Gugatan yang dilayangkan oleh UE tidak menyurutkan keputusan pemerintah dalam pelaksanaan Peraturan Menteri Energi dan Sumber Daya Mineral (ESDM) Nomor 11 Tahun 2019 tentang Perubahan Kedua Atas Peraturan Menteri ESDM Nomor 25 Tahun 2018 tentang Pengusahaan Pertambangan Mineral dan Batubara (Minerba). Larangan ekspor nikel tetap berlaku mulai tahun 2020. Pemerintah Indonesia memiliki alasan yang cukup kuat. Presiden Joko Widodo dalam pidatonya menyatakan tidak akan mundur dengan adanya gugatan yang dilayangkan UE terhadap Indonesia kepada WTO.[8] Tidak hanya nikel, setelah kerja keras yang dilakukan oleh pemerintah Indonesia menyeimbangkan isu lingkungan hidup dan pengelolaan sawit, Indonesia akan tetap memperjuangkan ekspor CPO menghadapi larangan parlemen UE.

Dalam Prespektif Hukum Lingkungan, kesejahteraan yang menjadi tujuan politik hukum nasional tidak cukup hanya dilandaskan pada negara hukum dan demokrasi, namun juga harus berlandaskan pada prinsip-prinsip pengelolaan lingkungan.
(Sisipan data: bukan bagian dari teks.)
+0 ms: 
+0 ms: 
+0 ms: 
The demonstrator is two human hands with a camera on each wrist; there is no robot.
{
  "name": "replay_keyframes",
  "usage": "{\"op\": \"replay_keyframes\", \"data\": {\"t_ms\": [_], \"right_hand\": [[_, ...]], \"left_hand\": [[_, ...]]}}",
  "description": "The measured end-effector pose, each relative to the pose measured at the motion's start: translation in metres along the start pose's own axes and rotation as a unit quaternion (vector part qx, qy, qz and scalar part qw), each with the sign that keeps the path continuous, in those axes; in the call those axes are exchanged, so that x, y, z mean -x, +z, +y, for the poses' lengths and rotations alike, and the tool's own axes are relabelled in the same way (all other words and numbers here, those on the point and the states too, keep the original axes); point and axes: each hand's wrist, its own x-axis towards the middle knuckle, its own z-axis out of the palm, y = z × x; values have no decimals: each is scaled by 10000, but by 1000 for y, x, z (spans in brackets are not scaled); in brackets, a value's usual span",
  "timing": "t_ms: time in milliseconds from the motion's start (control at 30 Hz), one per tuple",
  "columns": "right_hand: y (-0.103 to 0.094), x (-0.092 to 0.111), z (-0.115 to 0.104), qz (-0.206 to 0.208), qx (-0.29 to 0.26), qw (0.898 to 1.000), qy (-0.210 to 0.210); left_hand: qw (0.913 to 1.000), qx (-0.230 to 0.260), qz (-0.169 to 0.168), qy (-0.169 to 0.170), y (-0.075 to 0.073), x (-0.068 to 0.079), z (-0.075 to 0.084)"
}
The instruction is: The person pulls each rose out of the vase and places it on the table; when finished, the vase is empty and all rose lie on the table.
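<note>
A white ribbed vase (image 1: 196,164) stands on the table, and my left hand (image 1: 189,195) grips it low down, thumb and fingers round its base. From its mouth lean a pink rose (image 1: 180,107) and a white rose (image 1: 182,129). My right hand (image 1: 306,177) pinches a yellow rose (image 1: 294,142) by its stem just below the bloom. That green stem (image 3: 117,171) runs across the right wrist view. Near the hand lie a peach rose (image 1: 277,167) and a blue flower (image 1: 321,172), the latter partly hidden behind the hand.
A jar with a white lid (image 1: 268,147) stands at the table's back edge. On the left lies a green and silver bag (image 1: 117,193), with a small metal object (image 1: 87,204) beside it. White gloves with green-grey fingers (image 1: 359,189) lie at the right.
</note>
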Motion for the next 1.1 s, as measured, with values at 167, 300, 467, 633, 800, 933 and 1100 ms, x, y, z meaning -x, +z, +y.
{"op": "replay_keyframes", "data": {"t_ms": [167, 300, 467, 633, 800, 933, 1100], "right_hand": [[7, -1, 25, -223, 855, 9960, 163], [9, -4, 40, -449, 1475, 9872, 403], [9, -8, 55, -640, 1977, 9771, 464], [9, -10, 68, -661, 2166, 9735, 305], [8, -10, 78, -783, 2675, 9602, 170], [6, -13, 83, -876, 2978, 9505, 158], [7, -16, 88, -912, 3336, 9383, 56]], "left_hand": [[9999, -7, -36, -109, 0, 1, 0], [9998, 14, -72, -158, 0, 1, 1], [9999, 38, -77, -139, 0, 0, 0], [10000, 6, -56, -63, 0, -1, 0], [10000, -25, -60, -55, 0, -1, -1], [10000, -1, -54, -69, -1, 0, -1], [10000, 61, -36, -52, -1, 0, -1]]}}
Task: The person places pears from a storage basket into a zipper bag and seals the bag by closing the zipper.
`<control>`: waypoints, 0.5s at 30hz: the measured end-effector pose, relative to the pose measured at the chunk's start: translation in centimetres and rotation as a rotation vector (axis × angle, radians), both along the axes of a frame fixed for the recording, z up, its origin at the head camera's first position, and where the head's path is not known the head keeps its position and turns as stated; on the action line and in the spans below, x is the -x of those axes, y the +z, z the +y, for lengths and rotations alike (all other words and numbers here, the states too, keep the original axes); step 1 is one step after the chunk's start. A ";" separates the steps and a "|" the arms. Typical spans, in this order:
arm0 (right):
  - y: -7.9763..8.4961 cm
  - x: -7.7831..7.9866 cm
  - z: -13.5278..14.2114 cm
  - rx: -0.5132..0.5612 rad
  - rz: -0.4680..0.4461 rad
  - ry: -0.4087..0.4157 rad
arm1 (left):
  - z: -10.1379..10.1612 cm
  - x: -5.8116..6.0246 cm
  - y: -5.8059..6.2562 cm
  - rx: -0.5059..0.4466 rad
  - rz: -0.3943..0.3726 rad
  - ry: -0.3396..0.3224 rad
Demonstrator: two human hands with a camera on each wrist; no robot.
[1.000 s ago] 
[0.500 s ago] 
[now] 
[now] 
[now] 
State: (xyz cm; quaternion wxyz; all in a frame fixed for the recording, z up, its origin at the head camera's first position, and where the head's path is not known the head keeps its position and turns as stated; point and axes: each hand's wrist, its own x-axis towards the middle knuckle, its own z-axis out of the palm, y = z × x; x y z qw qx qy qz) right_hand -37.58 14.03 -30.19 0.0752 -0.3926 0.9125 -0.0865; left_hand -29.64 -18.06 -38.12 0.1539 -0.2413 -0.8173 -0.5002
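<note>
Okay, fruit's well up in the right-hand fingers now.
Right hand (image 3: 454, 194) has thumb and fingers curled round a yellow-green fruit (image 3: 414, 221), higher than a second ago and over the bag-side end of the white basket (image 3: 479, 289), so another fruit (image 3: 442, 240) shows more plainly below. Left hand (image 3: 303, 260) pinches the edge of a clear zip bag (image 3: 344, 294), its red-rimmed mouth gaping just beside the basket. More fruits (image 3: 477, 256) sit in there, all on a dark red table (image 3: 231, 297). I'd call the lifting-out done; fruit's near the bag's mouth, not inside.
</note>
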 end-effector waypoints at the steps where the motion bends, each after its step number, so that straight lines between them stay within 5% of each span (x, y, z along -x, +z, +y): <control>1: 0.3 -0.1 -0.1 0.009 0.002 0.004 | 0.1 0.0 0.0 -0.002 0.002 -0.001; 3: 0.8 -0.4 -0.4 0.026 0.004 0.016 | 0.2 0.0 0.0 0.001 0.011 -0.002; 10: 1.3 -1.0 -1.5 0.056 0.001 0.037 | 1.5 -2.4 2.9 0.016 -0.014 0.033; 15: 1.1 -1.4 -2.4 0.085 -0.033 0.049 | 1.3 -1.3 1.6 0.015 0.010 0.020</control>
Prinsip tersebut harus menjadi arahan dalam pembuatan kebijakan lingkungan. Jika tidak, maka kesejahteraan yang dicapai tidak akann bertahan lama, karena sumber daya alam (SDA) sebagai salah satu elemen pembangunan tidak dapat dimanfaatkan secara berkelanjutan.[9]

Teori ekologi politik menilai bahwa keputusan pengelolaan sumber daya alam tidak bisa dipahami hanya dari sudut pandang teknis yang memprioritaskan efisiensi. Sebaliknya, seperti pendapat Adams, “‘kehijauan’ dari perencanaan pembangunan akan ditemukan bukan dalam kepeduliannya dengan ekologi atau lingkungan di dalam dirinya, tetapi dalam keprihatinannya dengan masalah kekendalian, kekuasaan, dan kedaulatan“. Penemuan-penemuan utama teori ekologi politik mengutarakan bahwa pola-pola pengembangan sumber daya muncul dari interaksi antara sistem alam (misalnya kualitas, kuantitas, dan lokasi air) dan sistem sosial (misalnya penyebaran kekuasaan ekonomi, sosial, dan politikdidalam suatu masyarakat). Namun, pemerintah justru terlalu asyik berpikir tentang pemahaman struktur sosial dan tidak memberikan perhatian seperlunya untuk memahami dan mendokumentasikan perubahan lingkungan, yang tidak selalu merupakan akibat dari sumber-sumber ekonomi dan politik. Dan politik yang dimaksudkan menurut teori ini adalah kapitalisme.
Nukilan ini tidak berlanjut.